0.976u 93.639s 3:33.68 44.2%	5+187k 521902+1048576io 0pf+0w

As you can see, the performance differences are very small. If you
consider the differences significant, then "-o noclusterw" is actually
a tiny bit faster than clustering. You also see clustering at work,
the number of writes doubles for cases 2) and 3).

I have then repeated the tests on a single disk, connected directly to
mainboard SATA port, to take the RAID controller out of the
equation. (With its CPU and on-board RAM, it certainly has the ability
to cluster and re-order writes after the kernel sends them.) Since the
tests take a long time to complete, I have only done a single test run
for each case.


1) (2 desc, w/ clustering)
3.497u 575.616s 24:39.49 39.1%	5+187k 524445+524314io 0pf+0w

2) (2 desc, -o noclusterw)
5.960u 876.735s 33:35.75 43.7%	5+187k 524445+1048576io 0pf+0w

3) (1 desc, -o noclusterw)
7.014u 741.382s 29:56.98 41.6%	5+188k 524445+1048576io 0pf+0w

Here, clustering does seem to have a positive effect, and the
differences are more pronounced.

So it really seems that clustering does provide performance benefits,
but the RAID controller seems to able to able to make up for the lack
of clustering (either because clustering is disabled, or because it
does not work effectively due to interspersed reads and seeks on the
same file descriptor).


> >I am now looking at vfs_cluster.c to see whether I can find which part
> >is responsible for letting numdirtybuffers raise without bounds and
> >why only *re* writing a file causes problems, not the initial
> >writing. Any suggestions on where to start looking are very welcome.
> 
> It is very complicated, but it was easy to find its comments saying that
> it tries not to force out the writes for non-seqential accesses.  I
> am currently trying the following workarounds:

I have decided to start testing with only a single change from the
list of changes you provided:
 
> % diff -u2 vfs_cluster.c~ vfs_cluster.c
> % @@ -726,8 +890,13 @@
> %  		 * are operating sequentially, otherwise let the buf or
> %  		 * update daemon handle it.
> % +		 *
> % +		 * Algorithm changeback: ignore seqcount here, at least for
> % +		 * now, to work around readers breaking it for writers.  It
> % +		 * is too late to start ignoring after write pressure builds
> % +		 * up, since not writing out here is the main source of the
> % +		 * buildup.
> %  		 */
> %  		bdwrite(bp);
> % -		if (seqcount > 1)
> % -			cluster_wbuild_wb(vp, lblocksize, vp->v_cstart, 
> vp->v_clen + 1);
> % +		cluster_wbuild_wb(vp, lblocksize, vp->v_cstart, vp->v_clen + 
> 1);
> %  		vp->v_clen = 0;
> %  		vp->v_cstart = lbn + 1;

And sure enough, a kernel with only this one line change[*] is able to
handle reading and re-writing a file through a single file descriptor
just fine, good performance, no hangs, vfs.numdirtybuffers remains
low:

4) (1 desc, cluster_wbuild_wb unconditionally)
0.864u 96.145s 3:32.34 45.6%	5+188k 524441+524265io 0pf+0w
0.976u 94.081s 3:29.70 45.3%	5+187k 489756+524265io 0pf+0w
0.903u 95.676s 3:33.38 45.2%	5+188k 523124+524265io 0pf+0w

Same test on a single disk, as above:

4) (1 desc, cluster_wbuild_wb unconditionally)
8.399u 822.055s 33:01.01 41.9%	5+187k 524445+524262io 0pf+0w

Unfortunately, for the single disk case, the performance is the same
as for the "-o noclusterw" case (even though the writes _are_
clustered now, see the number of write operation).

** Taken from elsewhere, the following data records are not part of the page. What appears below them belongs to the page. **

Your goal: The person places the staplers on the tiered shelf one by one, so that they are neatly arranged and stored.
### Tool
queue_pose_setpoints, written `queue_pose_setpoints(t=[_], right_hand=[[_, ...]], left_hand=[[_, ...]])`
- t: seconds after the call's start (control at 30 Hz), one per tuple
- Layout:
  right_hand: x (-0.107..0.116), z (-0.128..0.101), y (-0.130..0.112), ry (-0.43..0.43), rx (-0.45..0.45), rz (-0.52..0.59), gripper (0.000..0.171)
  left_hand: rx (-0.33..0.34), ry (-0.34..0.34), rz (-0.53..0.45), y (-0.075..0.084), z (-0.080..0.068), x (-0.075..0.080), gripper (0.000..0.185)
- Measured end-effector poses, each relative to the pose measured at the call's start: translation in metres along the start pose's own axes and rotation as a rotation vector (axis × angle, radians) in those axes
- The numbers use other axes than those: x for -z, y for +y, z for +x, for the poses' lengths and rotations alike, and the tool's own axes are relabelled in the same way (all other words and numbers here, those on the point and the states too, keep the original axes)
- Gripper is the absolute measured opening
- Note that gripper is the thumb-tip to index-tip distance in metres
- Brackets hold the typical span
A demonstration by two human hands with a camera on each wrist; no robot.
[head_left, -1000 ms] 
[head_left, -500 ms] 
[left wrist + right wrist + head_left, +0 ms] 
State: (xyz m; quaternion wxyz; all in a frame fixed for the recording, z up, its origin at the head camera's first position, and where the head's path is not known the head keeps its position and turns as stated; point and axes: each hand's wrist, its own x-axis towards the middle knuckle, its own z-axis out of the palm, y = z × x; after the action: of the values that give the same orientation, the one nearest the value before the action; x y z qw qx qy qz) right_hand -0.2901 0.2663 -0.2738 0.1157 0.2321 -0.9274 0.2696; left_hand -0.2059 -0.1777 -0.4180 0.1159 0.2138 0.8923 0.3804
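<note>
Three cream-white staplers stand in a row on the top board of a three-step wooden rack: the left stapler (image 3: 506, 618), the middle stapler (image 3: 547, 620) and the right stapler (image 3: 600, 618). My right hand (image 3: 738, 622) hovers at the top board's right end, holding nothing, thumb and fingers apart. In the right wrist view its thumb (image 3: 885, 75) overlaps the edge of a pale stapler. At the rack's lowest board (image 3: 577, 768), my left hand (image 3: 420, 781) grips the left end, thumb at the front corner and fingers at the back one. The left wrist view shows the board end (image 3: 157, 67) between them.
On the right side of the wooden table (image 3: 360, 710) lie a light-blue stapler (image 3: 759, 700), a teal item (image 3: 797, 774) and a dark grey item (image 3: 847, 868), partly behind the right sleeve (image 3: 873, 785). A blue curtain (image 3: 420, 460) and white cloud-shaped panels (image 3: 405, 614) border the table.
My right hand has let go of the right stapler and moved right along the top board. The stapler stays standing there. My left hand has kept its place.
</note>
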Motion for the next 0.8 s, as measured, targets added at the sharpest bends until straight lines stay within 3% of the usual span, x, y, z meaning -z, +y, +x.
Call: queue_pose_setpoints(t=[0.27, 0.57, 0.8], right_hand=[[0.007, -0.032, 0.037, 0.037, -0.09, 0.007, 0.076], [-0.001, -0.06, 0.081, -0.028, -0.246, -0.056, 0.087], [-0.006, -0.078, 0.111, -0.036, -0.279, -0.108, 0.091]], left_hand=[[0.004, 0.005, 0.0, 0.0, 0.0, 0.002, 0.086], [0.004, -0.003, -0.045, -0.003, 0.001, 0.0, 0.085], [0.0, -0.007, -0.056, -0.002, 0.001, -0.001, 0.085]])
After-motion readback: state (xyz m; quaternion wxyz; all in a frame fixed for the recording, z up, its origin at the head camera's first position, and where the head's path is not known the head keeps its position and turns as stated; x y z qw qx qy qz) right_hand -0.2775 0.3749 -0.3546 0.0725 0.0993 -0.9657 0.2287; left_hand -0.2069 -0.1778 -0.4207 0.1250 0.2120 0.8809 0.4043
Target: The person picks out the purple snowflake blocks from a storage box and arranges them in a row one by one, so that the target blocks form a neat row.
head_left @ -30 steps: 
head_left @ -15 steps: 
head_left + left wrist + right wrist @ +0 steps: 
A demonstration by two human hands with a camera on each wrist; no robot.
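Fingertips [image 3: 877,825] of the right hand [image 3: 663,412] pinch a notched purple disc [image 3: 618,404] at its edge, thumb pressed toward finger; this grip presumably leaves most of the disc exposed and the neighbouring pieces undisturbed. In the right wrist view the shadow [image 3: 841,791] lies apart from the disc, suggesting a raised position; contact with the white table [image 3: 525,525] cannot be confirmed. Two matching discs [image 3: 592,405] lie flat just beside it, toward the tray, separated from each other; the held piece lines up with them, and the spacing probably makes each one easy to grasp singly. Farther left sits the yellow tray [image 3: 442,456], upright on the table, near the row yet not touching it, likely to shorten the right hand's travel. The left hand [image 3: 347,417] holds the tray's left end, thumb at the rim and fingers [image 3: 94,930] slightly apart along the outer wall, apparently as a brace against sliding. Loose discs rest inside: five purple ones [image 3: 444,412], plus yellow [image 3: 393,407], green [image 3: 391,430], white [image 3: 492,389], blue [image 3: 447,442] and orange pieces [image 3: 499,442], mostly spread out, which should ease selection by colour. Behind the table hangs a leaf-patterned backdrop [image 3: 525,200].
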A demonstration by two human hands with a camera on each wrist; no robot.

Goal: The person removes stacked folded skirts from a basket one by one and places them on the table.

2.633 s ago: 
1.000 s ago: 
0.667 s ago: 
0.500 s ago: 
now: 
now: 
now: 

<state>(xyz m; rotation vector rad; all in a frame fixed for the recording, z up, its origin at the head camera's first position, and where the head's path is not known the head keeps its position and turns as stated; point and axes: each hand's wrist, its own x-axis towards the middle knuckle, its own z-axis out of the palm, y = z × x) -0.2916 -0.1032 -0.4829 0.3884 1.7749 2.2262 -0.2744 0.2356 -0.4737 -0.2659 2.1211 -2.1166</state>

[*] I still need to confirm that this is really the only change in the
kernel, but I'm running out of time now. I will test this next weekend.

> This works fairly well.  Changing the algorithm back in all cases reduces
> performance, but here we have usually finished with the buffer.  Even if
> seqcount is fixed so that it isn't clobbered by reads, it might be right
> to ignoe it here, so as to reduce write pressure, until write pressure is
> handled better.

For me, this change makes the difference between a working system with
good performance vs a system that limps along and occasionally hangs
completely; for this specific workload.

Thank you for this!

Next weekend, I want to test some scenarios with and without this
change. Most importantly, I want to investigate

a) behavior with random I/O (any suggestions on a benchmark or test
program that can generate "representative" random I/O? IOzone?)

b) behavior with sequential writes

c) behavior with re-writing files, both via one and two file
descriptors

d) maybe test the other changes to vfs_cluster.c you provided, to see
whether they make a difference.

e) Investigate the role of vfs.dirtybufthresh. When vfs.numdirtybuffer
reaches this number, the system switches to a mode where
vfs.numdirtybuffer no longer increases and seems to handle the load
just fine. I want to understand why the system sees no need to limit
numdirtybuffer earlier. Maybe this can be used to improve re-write
performance to the "2 desc, with clustering" case.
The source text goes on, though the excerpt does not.